Somehow I missed this back in February: The Artificial Morality of the Robot Warrior. (Blog post by Nicholas Carr, who in case you’re not familiar, is somewhat of a big deal.) The Ethics & Emerging Technologies Group at Cal Poly wrote up a report on roboethics for the US Navy. This was covered by the Times of London.

Why is it necessary we explore the possibility of engineering robot morality?

Perhaps robot ethics has not received the attention it needs, at least in the US, given a common misconception that robots will do only what we have programmed them to do. Unfortunately, such a belief is sorely outdated, harking back to a time when computers were simpler and their programs could be written and understood by a single person. Now, programs with millions of lines of code are written by teams of programmers, none of whom knows the entire program; hence, no individual can predict the effect of a given command with absolute certainty, since portions of large programs may interact in unexpected, untested ways … Furthermore, increasing complexity may lead to emergent behaviors, i.e., behaviors not programmed but arising out of sheer complexity.

Related major research efforts also are being devoted to enabling robots to learn from experience, raising the question of whether we can predict with reasonable certainty what the robot will learn. The answer seems to be negative, since if we could predict that, we would simply program the robot in the first place, instead of requiring learning. Learning may enable the robot to respond to novel situations, given the impracticality and impossibility of predicting all eventualities on the designer’s part. Thus, unpredictability in the behavior of complex robots is a major source of worry, especially if robots are to operate in unstructured environments, rather than the carefully‐structured domain of a factory.

In a section of the report titled “Programming Morality”, they say:

Engineers are very good at building systems to satisfy clear task specifications, but there is no clear task specification for general moral behavior, nor is there a single answer to the question of whose morality or what morality should be implemented in AI …

The choices available to systems that possess a degree of autonomy in their activity and in the contexts within which they operate, and greater sensitivity to the moral factors impinging upon the course of actions available to them, will eventually outstrip the capacities of any simple control architecture. Sophisticated robots will require a kind of functional morality, such that the machines themselves have the capacity for assessing and responding to moral considerations. However, the engineers that design functionally moral robots confront many constraints due to the limits of present‐day technology. Furthermore, any approach to building machines capable of making moral decisions will have to be assessed in light of the feasibility of implementing the theory as a computer program.

More research is needed.

I’m continuing to enjoy the term “artificial morality” for promoting the concept.
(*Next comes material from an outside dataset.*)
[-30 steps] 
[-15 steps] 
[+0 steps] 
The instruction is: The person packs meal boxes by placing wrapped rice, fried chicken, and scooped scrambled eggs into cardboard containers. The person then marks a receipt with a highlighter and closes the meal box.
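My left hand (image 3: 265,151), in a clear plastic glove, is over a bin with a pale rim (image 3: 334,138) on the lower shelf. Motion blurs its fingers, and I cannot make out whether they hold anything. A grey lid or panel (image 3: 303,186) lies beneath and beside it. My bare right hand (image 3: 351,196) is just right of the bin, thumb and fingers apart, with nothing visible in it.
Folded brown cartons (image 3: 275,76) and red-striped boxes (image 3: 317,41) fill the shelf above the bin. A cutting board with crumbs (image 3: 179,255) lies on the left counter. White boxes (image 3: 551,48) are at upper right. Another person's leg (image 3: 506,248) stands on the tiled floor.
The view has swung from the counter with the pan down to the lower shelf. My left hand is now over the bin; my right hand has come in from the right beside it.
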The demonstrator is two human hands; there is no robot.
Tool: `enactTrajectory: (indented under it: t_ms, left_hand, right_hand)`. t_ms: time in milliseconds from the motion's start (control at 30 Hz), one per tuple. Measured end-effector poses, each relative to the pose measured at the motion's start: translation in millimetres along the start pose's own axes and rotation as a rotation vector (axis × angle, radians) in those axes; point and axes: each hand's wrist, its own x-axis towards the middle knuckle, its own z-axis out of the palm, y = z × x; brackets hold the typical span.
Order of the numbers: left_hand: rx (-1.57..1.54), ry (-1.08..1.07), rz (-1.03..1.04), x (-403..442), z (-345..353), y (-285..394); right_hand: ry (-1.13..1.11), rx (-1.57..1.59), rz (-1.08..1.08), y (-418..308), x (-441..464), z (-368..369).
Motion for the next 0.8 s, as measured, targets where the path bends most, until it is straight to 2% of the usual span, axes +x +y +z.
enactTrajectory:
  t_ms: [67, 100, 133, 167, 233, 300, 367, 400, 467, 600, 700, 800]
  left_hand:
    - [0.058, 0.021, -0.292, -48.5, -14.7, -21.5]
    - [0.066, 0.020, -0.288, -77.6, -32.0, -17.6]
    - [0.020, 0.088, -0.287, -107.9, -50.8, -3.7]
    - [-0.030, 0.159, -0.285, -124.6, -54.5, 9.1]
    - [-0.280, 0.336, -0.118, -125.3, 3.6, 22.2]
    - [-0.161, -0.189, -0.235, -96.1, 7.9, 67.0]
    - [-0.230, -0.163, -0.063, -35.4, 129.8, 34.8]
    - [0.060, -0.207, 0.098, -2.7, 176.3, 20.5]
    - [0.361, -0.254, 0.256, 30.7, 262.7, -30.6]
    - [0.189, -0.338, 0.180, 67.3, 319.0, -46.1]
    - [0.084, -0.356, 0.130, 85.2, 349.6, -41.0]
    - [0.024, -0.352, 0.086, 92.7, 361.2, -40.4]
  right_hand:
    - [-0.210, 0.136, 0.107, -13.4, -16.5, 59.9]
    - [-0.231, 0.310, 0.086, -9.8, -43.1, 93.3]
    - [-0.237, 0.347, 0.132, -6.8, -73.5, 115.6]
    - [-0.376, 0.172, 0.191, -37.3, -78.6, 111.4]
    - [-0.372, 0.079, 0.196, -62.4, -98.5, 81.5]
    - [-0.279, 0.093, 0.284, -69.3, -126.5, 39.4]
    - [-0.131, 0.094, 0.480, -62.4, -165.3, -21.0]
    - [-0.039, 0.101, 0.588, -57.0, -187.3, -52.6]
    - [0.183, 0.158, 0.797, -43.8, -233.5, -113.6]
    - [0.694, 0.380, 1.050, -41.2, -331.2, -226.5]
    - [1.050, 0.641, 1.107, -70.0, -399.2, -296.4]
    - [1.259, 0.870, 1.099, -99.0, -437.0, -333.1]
It features prominently in Moral Machines by Wendel Wallach and Colin Allen, which I call “the only published book on Friendly AI”.

I’m in somewhat of a confusing situation, because I find myself automatically drawn to using Eliezer Yudkowsky’s terminology when discussing the subject, because he has written the most of anyone on the topic, but his work is not considered to be part of the academic mainstream, which I want to speak in the language of. As pointed out by Peter McCluskey in his Amazon review of The Singularity is Near (rated #1 out of 136 reviews):

I’m bothered by his complacent attitude toward the risks of AI. He sometimes hints that he is concerned, but his suggestions for dealing with the risks don’t indicate that he has given much thought to the subject. He has a footnote that mentions Yudkowsky’s Guidelines on Friendly AI. The context could lead readers to think they are comparable to the Foresight Guidelines on Molecular Nanotechnology. Alas, Yudkowsky’s guidelines depend on concepts which are hard enough to understand that few researchers are likely to comprehend them, and the few who have tried disagree about their importance.

I blame two memes: the Blank Slate and Moral Realism. The blank slate fallacy can be dispelled by reading the book of the same name, and moral realism by reading Joshua Greene’s Ph.D thesis. When these two ideas are removed, we are left with the hard task of building a morality, which promises to be mighty difficult, possibly as difficult as building intelligence itself.

Moral realism seems particularly hard to get rid of, though. Perhaps Hume can help, who, like a diabolic unfriendly AI, said, “Tis not contrary to reason to prefer the destruction of the whole world to the scratching of my finger.”